Records excerpted from a collection
^^^^^^^^^^^^^^^^

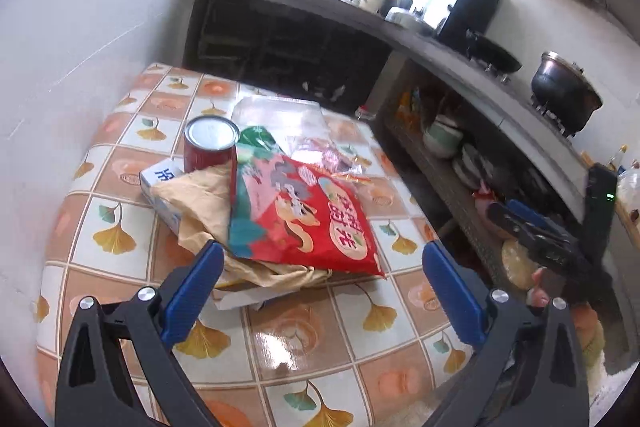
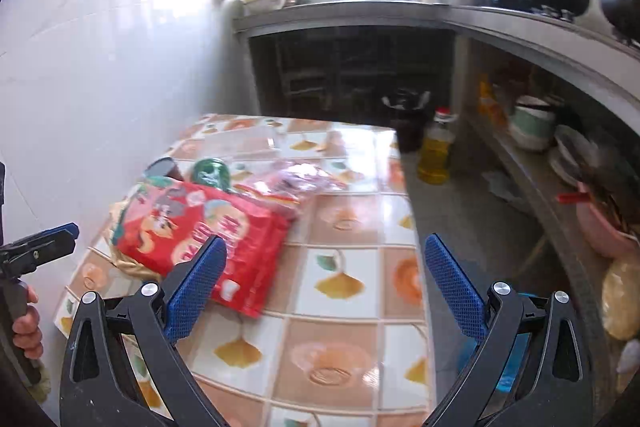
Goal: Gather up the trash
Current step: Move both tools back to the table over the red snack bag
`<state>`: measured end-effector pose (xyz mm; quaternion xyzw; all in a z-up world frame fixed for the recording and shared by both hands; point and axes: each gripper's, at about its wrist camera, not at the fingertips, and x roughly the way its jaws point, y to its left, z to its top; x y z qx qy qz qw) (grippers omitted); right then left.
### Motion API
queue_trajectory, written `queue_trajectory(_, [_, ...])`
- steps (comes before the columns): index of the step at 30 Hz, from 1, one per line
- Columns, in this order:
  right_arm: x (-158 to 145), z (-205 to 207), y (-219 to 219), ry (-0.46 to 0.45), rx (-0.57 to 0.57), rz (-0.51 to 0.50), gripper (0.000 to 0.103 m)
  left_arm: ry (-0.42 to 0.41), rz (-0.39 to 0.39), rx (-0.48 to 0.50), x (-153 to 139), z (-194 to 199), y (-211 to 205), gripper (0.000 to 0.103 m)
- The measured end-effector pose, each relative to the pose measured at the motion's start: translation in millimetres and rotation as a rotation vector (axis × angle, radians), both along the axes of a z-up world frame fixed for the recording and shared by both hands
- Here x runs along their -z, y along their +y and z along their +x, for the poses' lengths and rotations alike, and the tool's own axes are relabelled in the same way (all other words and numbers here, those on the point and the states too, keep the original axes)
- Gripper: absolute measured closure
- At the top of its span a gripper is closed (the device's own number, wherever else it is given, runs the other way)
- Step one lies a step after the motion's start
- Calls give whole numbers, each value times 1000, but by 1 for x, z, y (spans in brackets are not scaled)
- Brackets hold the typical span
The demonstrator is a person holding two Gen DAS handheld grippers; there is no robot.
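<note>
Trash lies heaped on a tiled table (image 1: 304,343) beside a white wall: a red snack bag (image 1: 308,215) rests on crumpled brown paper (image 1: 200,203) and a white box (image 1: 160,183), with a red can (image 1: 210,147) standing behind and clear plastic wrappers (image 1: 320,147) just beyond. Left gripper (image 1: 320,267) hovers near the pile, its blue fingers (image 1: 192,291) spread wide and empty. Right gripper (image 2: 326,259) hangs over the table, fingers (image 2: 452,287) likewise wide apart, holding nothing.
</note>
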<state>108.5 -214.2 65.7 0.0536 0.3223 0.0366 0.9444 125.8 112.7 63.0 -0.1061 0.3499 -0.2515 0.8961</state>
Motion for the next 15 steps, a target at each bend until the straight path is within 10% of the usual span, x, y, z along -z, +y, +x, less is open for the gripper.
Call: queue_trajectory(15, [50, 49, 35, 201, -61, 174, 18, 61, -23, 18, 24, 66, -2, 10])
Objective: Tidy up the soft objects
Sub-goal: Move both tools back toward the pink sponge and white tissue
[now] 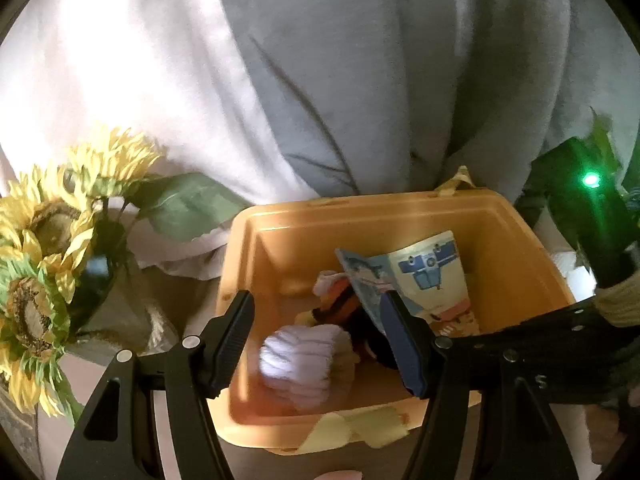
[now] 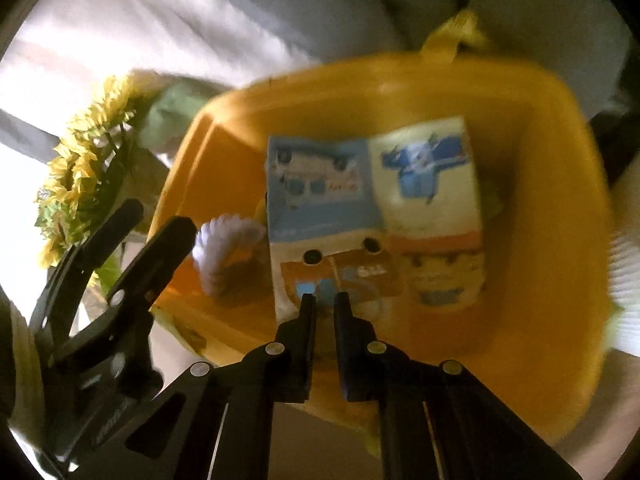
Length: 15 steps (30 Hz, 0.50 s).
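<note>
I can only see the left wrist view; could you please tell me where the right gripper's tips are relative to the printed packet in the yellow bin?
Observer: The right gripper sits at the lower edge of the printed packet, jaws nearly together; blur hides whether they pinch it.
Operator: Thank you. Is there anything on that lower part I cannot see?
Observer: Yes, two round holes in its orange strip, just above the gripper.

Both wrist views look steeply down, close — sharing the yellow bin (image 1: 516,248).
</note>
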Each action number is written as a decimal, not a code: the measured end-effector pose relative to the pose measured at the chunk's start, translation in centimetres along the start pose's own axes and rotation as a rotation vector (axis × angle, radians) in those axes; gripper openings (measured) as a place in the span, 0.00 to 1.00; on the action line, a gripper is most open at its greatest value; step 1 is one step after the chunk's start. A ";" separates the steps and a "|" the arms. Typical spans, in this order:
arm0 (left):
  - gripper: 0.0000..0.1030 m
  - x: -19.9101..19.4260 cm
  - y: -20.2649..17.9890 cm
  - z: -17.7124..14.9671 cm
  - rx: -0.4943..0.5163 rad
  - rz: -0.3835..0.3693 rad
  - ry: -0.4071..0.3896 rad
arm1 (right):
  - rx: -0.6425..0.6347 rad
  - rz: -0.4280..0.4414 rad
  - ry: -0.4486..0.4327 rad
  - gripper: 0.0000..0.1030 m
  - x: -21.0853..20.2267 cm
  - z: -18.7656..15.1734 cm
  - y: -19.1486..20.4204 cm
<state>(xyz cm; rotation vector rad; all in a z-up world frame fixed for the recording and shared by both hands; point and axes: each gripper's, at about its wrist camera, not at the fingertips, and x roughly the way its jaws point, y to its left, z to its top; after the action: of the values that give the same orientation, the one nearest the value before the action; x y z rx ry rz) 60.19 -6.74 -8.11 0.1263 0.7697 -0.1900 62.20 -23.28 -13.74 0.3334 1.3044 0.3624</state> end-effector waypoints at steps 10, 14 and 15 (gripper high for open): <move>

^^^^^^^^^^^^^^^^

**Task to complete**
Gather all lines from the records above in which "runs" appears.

**Output**
- Here x runs along their -z, y along their +y and z along their +x, for the poses' lengths and rotations alike, and the tool's own axes are relabelled in the same way (all other words and numbers here, those on the point and the states too, keep the original axes)
- At the top of its span a gripper is closed (the device's own number, wherever else it is given, runs the other way)

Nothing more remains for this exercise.